Perspectives on LedgerSMB: Object/Relational modelling Part 7: General Design Considerations

The previous posts have hopefully opened up the way we look at modelling relational data, in a move from thinking about relations and tuples to thinking about sets of objects coupled with derived values and catalogs. These approaches are all viable as long as the actual table storage layout still meets all criteria of a well-designed relational database.

Unfortunately with new techniques and approaches, additional antipatterns are possible. Every feature can be badly used, and every feature can be badly combined with other features. For this reason, the more one adds advanced features which complicate the data model, the more it becomes possible to spectacularly fail. Some of the tools discussed so far can be liberally used, but many must be used sparingly and only as necessary.

I have personally been working with features like table inheritance for some years now. The features can be of immense help if used properly, but much of the current documentation sets users up to be spectacularly disappointed.

I am now at a point where I can summarize the differences between relational thinking and object-relational thinking. The difference is similar to the difference between algebra and calculus. Relationally we want our information arranged so we can select, join, filter, and aggregate to provide useful answers to questions. This is not so different from using algebra to factor and simplify expressions or to solve problems for specific unknowns.

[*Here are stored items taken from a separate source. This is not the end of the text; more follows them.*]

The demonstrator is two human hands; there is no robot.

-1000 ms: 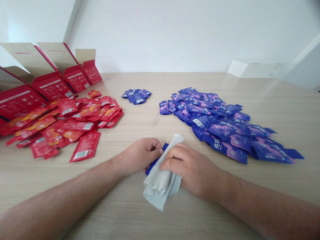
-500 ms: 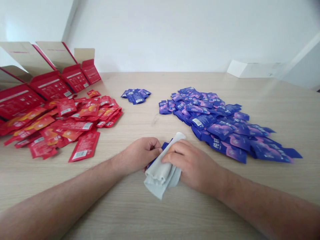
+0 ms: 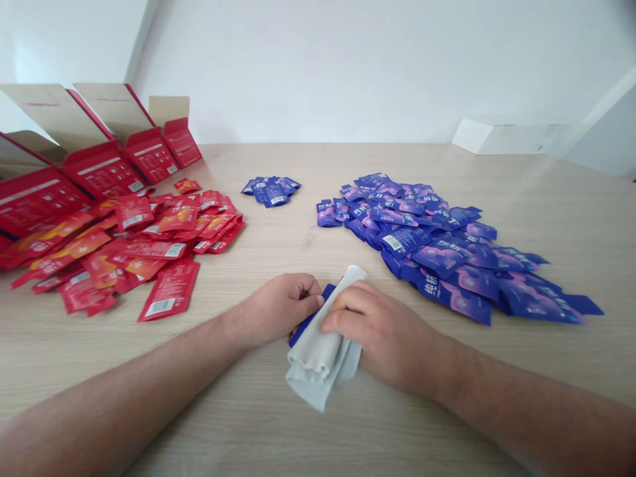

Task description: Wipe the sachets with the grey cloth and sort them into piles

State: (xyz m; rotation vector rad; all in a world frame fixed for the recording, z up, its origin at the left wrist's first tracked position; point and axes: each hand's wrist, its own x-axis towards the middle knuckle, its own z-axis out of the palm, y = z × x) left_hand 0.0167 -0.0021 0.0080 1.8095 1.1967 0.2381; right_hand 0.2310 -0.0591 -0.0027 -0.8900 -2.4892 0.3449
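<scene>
Near the middle of the table, my left hand [image 3: 284, 306] pinches a blue sachet [image 3: 301, 331], most of which is covered by cloth and fingers. My right hand [image 3: 380, 328] is closed on a folded pale ribbed cloth [image 3: 317, 352], pressed over the sachet's right side. The cloth's rolled end points up and away, and its loose folds hang toward me. To the right lies a big heap of blue and purple sachets [image 3: 442, 255]. A smaller cluster of blue sachets [image 3: 274, 192] rests farther back, beyond my hands.
A heap of red and orange sachets [image 3: 149, 242] spreads over the left of the table [image 3: 278, 430]. Behind it stand several red cartons [image 3: 102, 169] with raised flaps. A white box [image 3: 511, 138] sits against the wall at the back right.
The cloth in my right hand has slid slightly down toward me, its lower fold hanging lower. More of the blue sachet's lower edge shows. My left hand has hardly moved.
</scene>
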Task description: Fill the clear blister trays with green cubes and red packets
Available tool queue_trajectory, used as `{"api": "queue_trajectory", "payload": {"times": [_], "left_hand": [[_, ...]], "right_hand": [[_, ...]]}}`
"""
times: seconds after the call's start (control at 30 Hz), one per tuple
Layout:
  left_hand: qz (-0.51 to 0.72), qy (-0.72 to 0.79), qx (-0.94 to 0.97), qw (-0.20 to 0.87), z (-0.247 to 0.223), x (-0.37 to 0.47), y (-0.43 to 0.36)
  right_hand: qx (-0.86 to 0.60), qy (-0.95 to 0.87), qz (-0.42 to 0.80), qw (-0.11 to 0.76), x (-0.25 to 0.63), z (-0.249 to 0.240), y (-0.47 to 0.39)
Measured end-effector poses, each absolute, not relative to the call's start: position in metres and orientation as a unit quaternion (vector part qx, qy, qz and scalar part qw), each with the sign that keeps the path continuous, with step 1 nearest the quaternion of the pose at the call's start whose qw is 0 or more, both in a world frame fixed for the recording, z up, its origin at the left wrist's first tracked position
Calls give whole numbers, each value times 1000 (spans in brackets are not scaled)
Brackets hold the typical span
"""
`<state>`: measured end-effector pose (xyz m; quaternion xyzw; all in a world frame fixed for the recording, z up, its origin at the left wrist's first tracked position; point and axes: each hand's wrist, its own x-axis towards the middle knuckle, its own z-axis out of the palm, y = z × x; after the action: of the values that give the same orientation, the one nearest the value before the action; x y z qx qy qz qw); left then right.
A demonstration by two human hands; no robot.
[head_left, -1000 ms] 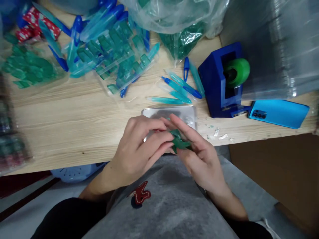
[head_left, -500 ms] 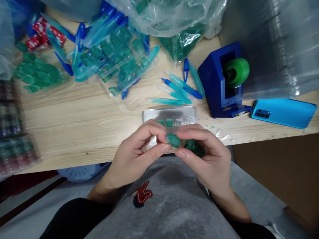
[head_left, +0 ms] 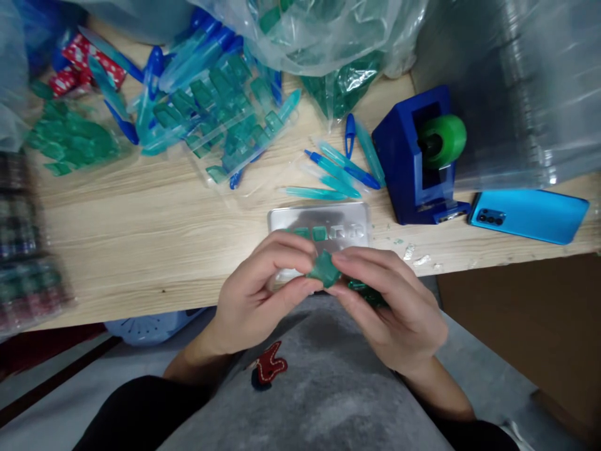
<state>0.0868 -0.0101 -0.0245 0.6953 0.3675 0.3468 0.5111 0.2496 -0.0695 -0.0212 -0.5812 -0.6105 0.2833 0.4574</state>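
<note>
So, from the left: a pile of green bits (head_left: 72,138) is seen well off on the table (head_left: 117,225), and a clear pack (head_left: 213,134) of green blocks is left nearer the middle, both farther from the body than the hands. Then comes the left hand (head_left: 267,285): a green piece (head_left: 325,269) is pinched between its thumb and fingertips, touched on its right side by the other hand's tips. The piece is held at the middle, just on the body side of the metal tray (head_left: 291,216), whose near part is covered by fingers. The tray's long axis is laid left to right, as is its row of squares: green ones (head_left: 319,233) on the left, clear ones (head_left: 337,232) on the right. From the grip, the row is found straight ahead, away from the body; its clear end is approached closest by the right fingertips. The piece's own long axis cannot be told; it looks about as wide as tall. Last, the right hand (head_left: 399,300): thumb and forefinger are closed in on the piece, and darker green pieces (head_left: 366,291) are cupped behind them. Farther right, a tape dispenser (head_left: 394,169) and a phone (head_left: 539,216) are parked.
</note>
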Motion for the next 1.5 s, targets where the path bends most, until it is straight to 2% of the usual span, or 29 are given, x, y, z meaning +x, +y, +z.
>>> {"api": "queue_trajectory", "payload": {"times": [0.23, 0.47, 0.7, 0.87, 0.93, 1.0, 1.07, 1.13, 1.2, 1.27, 1.5], "left_hand": [[338, 359, 669, 556, -40, 92, -10], [297, 422, 685, 514, -52, 73, -15], [317, 447, 675, 494, -49, 64, -15], [287, 461, 680, 492, -48, 64, -14], [280, 451, 695, 485, -47, 64, -13], [276, 441, 711, 474, -45, 64, -13], [275, 433, 722, 464, -44, 67, -13], [275, 421, 731, 461, -44, 71, -15], [276, 407, 742, 456, -43, 77, -17], [284, 397, 756, 437, -42, 83, -18], [286, 356, 809, 371, -33, 94, -16]], "right_hand": [[-588, -624, 283, 430, 255, -28, -74], [-640, -668, 168, 341, 283, -51, -72], [-601, -738, 204, 231, 286, -63, -54], [-605, -739, 261, 142, 282, -61, -45], [-611, -716, 283, 184, 283, -57, -44], [-631, -650, 320, 278, 285, -52, -46], [-639, -535, 414, 366, 285, -46, -52], [-597, -405, 551, 419, 282, -42, -59], [-520, -310, 663, 440, 277, -40, -65], [-461, -270, 713, 454, 272, -37, -69], [-417, -290, 733, 453, 267, -28, -78]]}}
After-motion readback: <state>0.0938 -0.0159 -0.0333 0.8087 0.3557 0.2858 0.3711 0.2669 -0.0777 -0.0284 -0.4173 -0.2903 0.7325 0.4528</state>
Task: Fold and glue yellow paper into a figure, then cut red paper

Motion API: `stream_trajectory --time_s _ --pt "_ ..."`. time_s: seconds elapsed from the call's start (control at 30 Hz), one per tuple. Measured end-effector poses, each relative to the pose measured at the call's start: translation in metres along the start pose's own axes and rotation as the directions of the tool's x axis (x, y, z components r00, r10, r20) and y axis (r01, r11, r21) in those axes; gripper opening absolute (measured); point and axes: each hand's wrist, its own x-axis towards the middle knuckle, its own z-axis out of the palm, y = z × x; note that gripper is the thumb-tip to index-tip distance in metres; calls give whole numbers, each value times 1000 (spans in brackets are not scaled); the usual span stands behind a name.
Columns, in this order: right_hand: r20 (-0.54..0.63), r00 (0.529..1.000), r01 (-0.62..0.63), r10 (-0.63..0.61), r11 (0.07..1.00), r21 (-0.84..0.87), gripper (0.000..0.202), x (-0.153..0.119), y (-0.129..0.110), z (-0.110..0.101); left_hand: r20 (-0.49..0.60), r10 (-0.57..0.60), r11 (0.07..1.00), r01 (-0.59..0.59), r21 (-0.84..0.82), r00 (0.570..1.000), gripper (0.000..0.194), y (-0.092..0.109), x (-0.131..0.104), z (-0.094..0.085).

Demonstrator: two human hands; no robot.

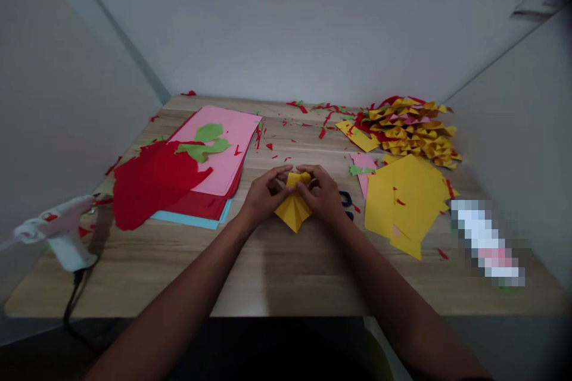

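Note:
Between my two hands is a piece of yellow paper with fold creases, its pointed end toward me. My left hand pinches its left side between thumb and fingers. On the opposite side my right hand grips it the same way, both thumbs close together near the top. The paper is held just above the wooden table. Partly hidden behind my right wrist are the black handles of what look like scissors.
To the left lie pink sheets, a red paper piece, green cutouts and a white glue gun with a cord. On the right are yellow sheets, a pile of folded yellow pieces and a blurred-out item. Scraps litter the back.

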Motion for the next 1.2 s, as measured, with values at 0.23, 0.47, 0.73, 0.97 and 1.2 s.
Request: stream_trajectory --time_s 0.23,0.47,0.73,0.97,1.2 --pt "61 986 164 -154 959 -233 18 1 -8 -5 28 110 965 -113 235 994 20 -1 -1 0" --pt "79 986 168 -150 928 -332 19 1 -13 -4 -29 146 961 -135 240 989 28 -2 -1 -3" --pt "117 991 99 -60 927 -361 23 0 -8 -2 -35 190 927 -167 336 981 18 0 1 -3" --pt "102 995 53 -20 939 -341 29 -1 -8 0 -26 204 908 -179 379 979 17 -3 0 -3" --pt "168 985 24 36 939 -344 27 2 -13 -5 -35 183 898 -153 412 982 18 -1 0 -6"
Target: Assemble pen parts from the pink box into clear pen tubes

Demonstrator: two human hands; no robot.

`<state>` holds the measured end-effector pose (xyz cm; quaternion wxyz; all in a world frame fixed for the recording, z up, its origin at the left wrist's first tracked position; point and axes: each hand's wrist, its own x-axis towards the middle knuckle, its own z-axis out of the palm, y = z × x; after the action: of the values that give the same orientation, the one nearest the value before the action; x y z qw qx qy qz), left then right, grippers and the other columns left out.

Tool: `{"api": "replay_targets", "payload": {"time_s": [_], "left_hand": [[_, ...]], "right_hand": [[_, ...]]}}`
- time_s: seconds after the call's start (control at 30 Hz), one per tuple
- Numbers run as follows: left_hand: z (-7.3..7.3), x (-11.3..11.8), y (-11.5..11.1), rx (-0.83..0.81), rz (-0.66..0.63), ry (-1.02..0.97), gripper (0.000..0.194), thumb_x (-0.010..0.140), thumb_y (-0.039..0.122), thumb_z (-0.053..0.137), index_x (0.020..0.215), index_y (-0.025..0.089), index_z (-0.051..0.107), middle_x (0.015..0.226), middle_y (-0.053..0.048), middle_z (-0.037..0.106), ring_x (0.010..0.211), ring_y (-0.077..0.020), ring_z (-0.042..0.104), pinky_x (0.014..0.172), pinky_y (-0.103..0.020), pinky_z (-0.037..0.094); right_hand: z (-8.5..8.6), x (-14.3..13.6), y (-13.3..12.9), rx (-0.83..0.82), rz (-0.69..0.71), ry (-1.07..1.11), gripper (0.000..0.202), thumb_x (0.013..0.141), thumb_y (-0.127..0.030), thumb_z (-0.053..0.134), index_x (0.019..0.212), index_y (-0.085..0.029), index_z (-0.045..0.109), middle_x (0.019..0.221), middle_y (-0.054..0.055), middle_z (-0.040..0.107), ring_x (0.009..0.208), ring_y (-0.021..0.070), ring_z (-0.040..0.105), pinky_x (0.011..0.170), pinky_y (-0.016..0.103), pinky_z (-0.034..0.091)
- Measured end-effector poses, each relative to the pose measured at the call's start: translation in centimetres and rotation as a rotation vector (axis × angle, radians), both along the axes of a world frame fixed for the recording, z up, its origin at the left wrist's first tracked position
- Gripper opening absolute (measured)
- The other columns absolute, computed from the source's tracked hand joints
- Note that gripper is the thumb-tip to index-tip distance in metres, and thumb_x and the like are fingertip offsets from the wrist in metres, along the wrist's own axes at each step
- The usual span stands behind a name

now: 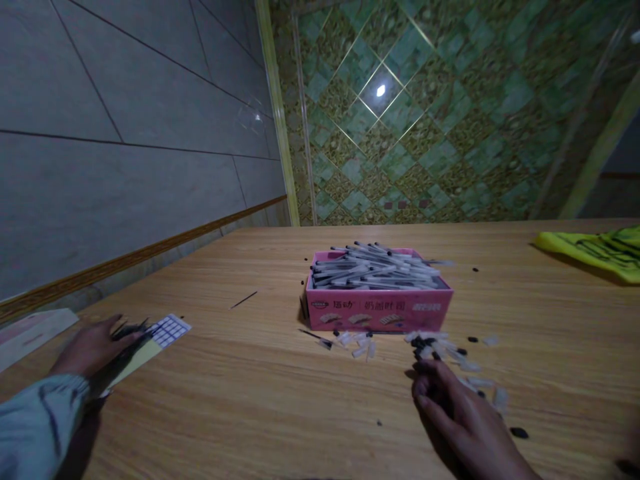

When a student is learning calculus however, the same tools are used but applied in a very different way. The approach to thinking is very different. Calculus applies many of the same techniques to very small numbers and to trends between numbers. For example, if you have a curve and want to find out what the slope is at a certain point, you look at the limit of the slope between two points as those points converge. Similarly an integral is the sum of an infinite series of infinitesimals. Calculus can thus be seen as a level of abstraction above algebra useful primarily for those problems that algebra cannot solve directly, but it builds upon algebraic techniques, and anyone doing calculus will apply algebra wherever possible first.

Here we have a similar process. We are aggregating or decomposing relational information such that we can derive interesting values from them. However, for a whole host of reasons we do not want to lose sight of the fact that the database --- at least in the sections we are running day to day SELECT queries from --- is relationally well-formed.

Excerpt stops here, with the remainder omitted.